=== Section Start ===

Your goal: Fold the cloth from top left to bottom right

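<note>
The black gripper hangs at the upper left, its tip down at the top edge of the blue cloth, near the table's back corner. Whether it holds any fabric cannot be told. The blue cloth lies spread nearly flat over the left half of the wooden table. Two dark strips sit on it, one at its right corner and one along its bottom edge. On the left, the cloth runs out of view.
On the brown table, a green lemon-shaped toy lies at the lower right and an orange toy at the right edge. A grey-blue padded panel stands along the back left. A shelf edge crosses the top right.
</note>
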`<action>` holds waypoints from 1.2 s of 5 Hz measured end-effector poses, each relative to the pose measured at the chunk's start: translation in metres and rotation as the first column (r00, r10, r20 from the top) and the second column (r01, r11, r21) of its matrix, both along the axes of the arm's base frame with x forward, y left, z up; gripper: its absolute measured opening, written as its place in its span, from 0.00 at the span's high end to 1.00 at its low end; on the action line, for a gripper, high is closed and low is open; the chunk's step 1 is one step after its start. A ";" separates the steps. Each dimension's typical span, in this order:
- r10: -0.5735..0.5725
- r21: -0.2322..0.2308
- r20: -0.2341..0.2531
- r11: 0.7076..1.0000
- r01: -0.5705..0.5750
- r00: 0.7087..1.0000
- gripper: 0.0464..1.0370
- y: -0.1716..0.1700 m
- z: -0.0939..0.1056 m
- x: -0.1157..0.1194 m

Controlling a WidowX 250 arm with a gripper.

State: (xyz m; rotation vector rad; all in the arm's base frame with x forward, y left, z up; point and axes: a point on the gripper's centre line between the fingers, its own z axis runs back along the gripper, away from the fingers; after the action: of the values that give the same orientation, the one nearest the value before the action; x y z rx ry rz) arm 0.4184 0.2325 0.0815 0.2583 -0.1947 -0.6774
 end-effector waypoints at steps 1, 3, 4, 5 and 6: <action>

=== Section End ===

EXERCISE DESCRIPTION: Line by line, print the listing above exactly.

EXERCISE RESPONSE:
Your goal: Fold the cloth from top left to bottom right

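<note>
The black gripper hangs at the upper left, its tip down at the top edge of the blue cloth, near the table's back corner. Whether it holds any fabric cannot be told. The blue cloth lies spread nearly flat over the left half of the wooden table. Two dark strips sit on it, one at its right corner and one along its bottom edge. On the left, the cloth runs out of view.
On the brown table, a green lemon-shaped toy lies at the lower right and an orange toy at the right edge. A grey-blue padded panel stands along the back left. A shelf edge crosses the top right.
</note>
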`<action>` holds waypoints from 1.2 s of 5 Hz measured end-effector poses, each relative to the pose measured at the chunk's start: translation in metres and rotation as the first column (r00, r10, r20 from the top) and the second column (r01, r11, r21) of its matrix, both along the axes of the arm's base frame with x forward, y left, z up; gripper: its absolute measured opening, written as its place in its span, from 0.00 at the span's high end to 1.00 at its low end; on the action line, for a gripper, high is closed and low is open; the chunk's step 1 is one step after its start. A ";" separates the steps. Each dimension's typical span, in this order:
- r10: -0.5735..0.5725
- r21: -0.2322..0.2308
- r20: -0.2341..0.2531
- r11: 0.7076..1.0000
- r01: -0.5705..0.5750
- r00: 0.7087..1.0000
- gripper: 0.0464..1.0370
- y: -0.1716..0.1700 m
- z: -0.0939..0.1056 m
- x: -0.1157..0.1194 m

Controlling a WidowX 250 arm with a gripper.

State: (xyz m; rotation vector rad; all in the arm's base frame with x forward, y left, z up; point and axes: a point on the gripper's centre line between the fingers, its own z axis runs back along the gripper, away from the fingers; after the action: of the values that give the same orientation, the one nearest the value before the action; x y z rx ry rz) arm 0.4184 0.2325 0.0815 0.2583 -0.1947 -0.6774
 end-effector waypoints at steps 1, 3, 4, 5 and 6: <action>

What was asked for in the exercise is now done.